Advanced Persistent Threat (APT)
There has been a great deal of discussion in the security community about APT. The link covers it at a high level, but in a nutshell, it’s type of hacking that is distinguished by people who have the time and money to target specific individuals and organizations. Since the number of resources (time and money) available to the attackers are at a much larger scale than what the defenders can muster, a lot of people are calling this a game changer.
As usual, the battle lines seem drawn along traditional lines, with both sides claiming that the other “doesn’t get it”. For a quick read, check out Richard Bejtlich’s post and MANDIANT’s post and, for a counterpoint, check out Gunnar Peterson’s.
Of course, they’re both right. Neither side gets it. Both are blind. Those that work enterprise security consulting see APT everywhere… mostly, I suspect, because in the enterprise security space you only call the consultants when it’s something particularly troublesome (like APT). Of course, once you’ve focused on APT, that’s what you get called in on, so the problem probably looks bigger than it is.
In contrast, those of use that don’t consult in those spaces don’t get those calls, so we don’t see it. We also probably don’t have the transparency needed to see such activity if it is going on in our organizations. So we minimize the threat.
So what do you do about APT?
I suggest that you consider the following checklist:
- Do you have a firewall?
- Does your firewall block outgoing connections?
- Do you have local antimalware running on all your endpoints?
- Do you have a web filtering solution in place?
- Is all access to all systems monitored and audited regularly?
- Do you have a process in place to pull all legacy systems off your network?
- Do you have a patch management system in place?
- Do you have a vulnerability management process in place?
- Do you matc all system configurations against hardened templates?
- Do you have a data classification policy that applies to all your data?
- Are you encrypting your important data?
- Do you have a log retention and management infrastructure built?
- Are you running an IDS/IPS system?
- Do you have third party management systems in place?
- Are all of your web applications running in hardened stacks?
- Are you using web application firewalls?
- Are you using database firewalls?
- Do you have regular employee awareness training?
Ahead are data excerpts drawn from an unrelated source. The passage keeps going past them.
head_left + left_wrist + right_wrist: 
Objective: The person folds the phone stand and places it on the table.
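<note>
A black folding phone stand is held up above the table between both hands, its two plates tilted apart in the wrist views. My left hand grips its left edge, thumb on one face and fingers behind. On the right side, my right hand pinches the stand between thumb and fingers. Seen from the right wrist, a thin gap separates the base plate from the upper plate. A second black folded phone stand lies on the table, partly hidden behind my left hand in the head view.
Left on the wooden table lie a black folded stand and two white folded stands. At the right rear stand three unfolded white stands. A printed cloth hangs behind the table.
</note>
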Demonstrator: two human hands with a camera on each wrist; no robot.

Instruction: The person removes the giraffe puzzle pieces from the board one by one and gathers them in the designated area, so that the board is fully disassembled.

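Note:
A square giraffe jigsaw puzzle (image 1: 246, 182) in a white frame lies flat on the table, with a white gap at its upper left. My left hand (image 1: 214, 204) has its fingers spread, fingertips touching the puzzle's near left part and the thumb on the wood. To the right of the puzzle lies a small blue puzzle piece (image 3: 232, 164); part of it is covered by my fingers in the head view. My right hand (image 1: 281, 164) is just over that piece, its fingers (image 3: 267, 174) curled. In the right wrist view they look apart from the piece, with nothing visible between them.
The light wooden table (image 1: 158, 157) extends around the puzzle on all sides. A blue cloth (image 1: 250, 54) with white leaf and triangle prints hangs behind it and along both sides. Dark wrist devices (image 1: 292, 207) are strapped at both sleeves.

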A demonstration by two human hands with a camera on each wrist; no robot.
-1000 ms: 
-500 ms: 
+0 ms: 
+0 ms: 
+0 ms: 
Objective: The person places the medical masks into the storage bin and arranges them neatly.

- Are complete penetration tests conducted against your organization?
- Do you have an Internet data monitoring and scrubbing policy in place?
If the answer to each question is “yes”, then you should worry about APT. This is not to say that if any of these are “no”, you don’t have APT going on in your environment. I’m saying that there’s no point pursuing a full on anti-APT strategy until you have the basics in place… and there are a lot of basics. I’m also not saying that any of these technologies will prevent APT (or any security issues), or that all problems even have technical solutions. These are just 20 questions that explore what a minimal and sufficient security solution looks like for the average business.
If you don’t have a minimal and sufficient security solution in place, it’s not that APT isn’t a threat or that an unknown enemy isn’t out to get you… it’s that you probably have more important things to be working on.